A ZENIT DAILY DISPATCH

When Stem Cell Research Gets Personal

Part 1

Interview With Bioethicist on Umbilical Cord Cell Banking

By Kathleen Naab

PHILADELPHIA, Pennsylvania, 8 JUNE 2009 (ZENIT)

The debate surrounding embryonic stem cell research is portrayed as an exercise in discerning politics from science.

But there are undoubtedly some personal issues involved. The stem cell debate gets personal when citizens' tax dollars are used to fund the research, regardless of if the citizens are in agreement.

As the U.S. government follows President Barack Obama's March 9 executive order to direct U.S. tax dollars to the funding of embryonic stem cell research, ZENIT spoke with Father Alfred Cioffi about stem cell research and the particular promise offered by these powerful cells found in umbilical cord blood.

Father Cioffi, a priest of the Archdiocese of Miami, is a research ethicist for the National Catholic Bioethics Center. He has done extensive study and work in bioethics and research, focusing his first doctoral thesis from Rome's Pontifical Gregorian University on "The Fetus as Medical Patient: Moral Dilemmas in Prenatal Diagnosis." He earned a second doctorate in genetics from Purdue University, with a thesis on "The VWG Hypothesis: Predicting Distinct Chromatin Structures from the DNA Sequence."

ZENIT: There is still a lot of public confusion about stem cell research and what it's all about oftentimes confusion amplified by false or misleading press reports. Could you explain the basics of the research?

Father Cioffi: The cell is the basic unit of life on this planet earth. All living creatures are made up of cells. Our bodies are made up of trillions of cells: bone cells, skin cells, liver cells, brain cells, etc,. Stem cells are cells deep within our body that produce other cells; stem cells make other cells. So, when we are either developing, or when there is an injury or disease, stem cells are active making new cells either to form an organ or tissue, or to repair a damaged organ or tissue.

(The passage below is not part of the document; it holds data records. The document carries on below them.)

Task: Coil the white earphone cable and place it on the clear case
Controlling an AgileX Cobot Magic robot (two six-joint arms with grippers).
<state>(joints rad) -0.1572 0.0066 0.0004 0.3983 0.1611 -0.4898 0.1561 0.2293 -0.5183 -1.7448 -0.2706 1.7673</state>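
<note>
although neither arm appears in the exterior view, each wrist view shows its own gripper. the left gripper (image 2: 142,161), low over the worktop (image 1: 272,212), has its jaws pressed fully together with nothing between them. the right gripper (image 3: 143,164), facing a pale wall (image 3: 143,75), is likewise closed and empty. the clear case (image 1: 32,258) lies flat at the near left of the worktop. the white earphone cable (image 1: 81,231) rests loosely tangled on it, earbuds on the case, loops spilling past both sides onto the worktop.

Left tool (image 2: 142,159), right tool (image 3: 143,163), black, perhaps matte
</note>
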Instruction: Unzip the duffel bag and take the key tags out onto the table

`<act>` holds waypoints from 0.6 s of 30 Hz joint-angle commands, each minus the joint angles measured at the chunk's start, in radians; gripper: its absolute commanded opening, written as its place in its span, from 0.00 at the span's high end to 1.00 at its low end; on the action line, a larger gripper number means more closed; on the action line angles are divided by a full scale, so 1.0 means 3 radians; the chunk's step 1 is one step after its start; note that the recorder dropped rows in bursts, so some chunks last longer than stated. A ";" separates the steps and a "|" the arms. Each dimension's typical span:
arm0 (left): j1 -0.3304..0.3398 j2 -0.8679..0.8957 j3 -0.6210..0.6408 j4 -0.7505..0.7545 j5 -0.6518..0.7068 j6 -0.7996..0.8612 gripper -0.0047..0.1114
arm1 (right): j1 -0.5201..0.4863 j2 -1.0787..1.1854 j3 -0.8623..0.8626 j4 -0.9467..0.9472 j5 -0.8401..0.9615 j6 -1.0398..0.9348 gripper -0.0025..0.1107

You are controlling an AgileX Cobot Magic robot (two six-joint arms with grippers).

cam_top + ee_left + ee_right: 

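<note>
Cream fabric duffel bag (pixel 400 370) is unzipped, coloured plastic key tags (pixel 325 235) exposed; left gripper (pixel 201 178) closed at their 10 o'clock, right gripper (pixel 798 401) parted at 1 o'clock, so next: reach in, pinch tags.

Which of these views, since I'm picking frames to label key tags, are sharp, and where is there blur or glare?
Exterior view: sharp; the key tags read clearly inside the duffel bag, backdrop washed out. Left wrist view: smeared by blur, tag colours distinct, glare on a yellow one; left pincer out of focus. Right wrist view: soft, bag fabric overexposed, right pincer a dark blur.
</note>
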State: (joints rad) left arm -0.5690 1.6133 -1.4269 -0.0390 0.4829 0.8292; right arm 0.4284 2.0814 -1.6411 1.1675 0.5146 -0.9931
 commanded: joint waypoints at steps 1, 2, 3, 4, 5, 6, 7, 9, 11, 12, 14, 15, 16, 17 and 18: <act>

Stem cell research uses stem cells in the lab to try to heal injured organs and tissues of the human body. It does this by seeking to turn human stem cells into cell lines. Our bodies are made up of approximately 220 cell lines: bone cells, muscle cells, brain cells, liver cells, etc,.

According to their origin, there are two types of stem cells: embryonic stem cells and adult stem cells. Embryonic stem cells come from embryos; adult stem cells come from "adults," that is, from people who are already born so, even babies have "adult" stem cells, because they are already born. So far, the only stem cells that have given results are the adult stem cells, and there's a fairly simple explanation for this.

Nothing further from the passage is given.